Palestinian analysts said that was unlikely, even though the main rivals of the Palestinian Authority were in the Israeli cross, because public sentiment was very much on the side of the armed groups in Jenin.
“I think there is overwhelming sympathy and support for those guys who are trying to fight the occupation by whatever means,” said Ghassan Khatib, a Palestinian political analyst and former Palestinian minister based in Ramallah.
“I think one of the most immediate and obvious results of this Israeli operation – or on our part, the term used is aggression – is a dramatic increase in public support for resistance” against Israel, he said, adding, “One of the victims of it is the Palestinian Authority, which is further marginalized.”
Television images on Wednesday showed angry crowds of Palestinian mourners at the funerals of those killed in Jenin chasing away Palestinian Authority officials who had come to pay their respects.
According to Tamir Hayman, former Israeli military intelligence chief and now the executive director of the Institute for National Security Studies at Tel Aviv University, the “tactical excellence” of the operation, which means the quality intelligence and precision of the military in locating and destroying targets, avoided “the need to think about strategy.”
Israeli and Palestinian analysts said the Israeli operation could also prompt revenge attacks such as the shooting of the police vehicle on Wednesday, which was caught on video. A Palestinian drove a vehicle into Israeli civilians in Tel Aviv on Tuesday, injuring at least eight, some seriously, before trying to stab some of them and being shot dead by a passerby.
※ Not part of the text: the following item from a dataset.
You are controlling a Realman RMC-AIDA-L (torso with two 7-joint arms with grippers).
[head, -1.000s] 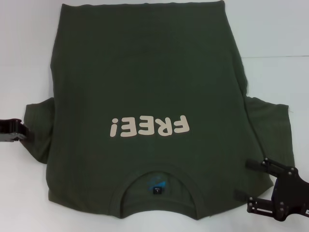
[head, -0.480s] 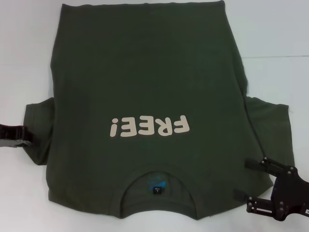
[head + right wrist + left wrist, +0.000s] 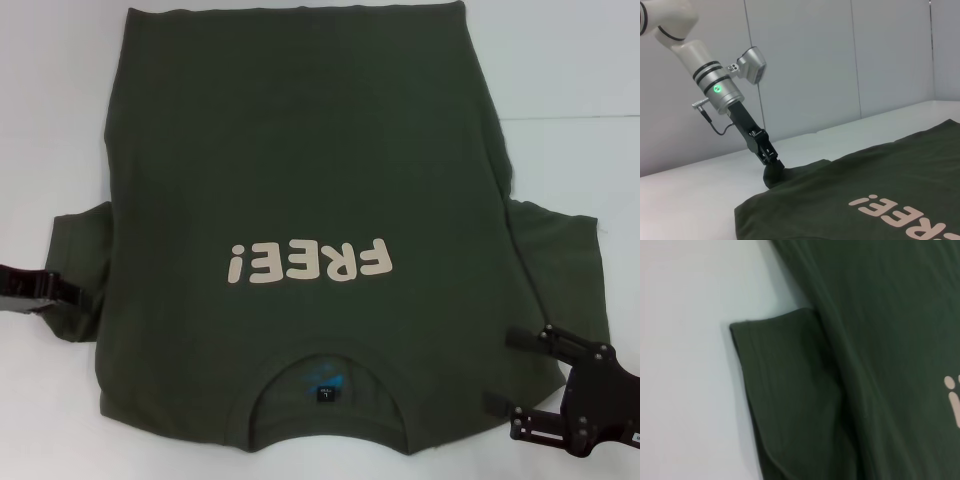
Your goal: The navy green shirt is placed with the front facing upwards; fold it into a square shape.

And early Wednesday morning, militants fired five rockets into southern Israel from the coastal enclave of Gaza, run by Hamas, in what analysts described as a sign of solidarity with the West Bank. The rockets were intercepted and caused no casualties.
Arab states that have diplomatic relations with Israel, such as Egypt, Jordan and the United Arab Emirates, condemned what they called Israeli aggression in Jenin and called for international intervention. These countries have issued similar condemnations of Israeli actions in the past but have rarely gone beyond statements.
Israeli officials stressed from the beginning that the incursion was never intended to conquer or hold territory in Jenin. Nor was it intended to keep Israeli troops out of Jenin for the long term. Rather, it created conditions in the camp, such as removing roadside bombs, that could facilitate future attacks – at least for a while.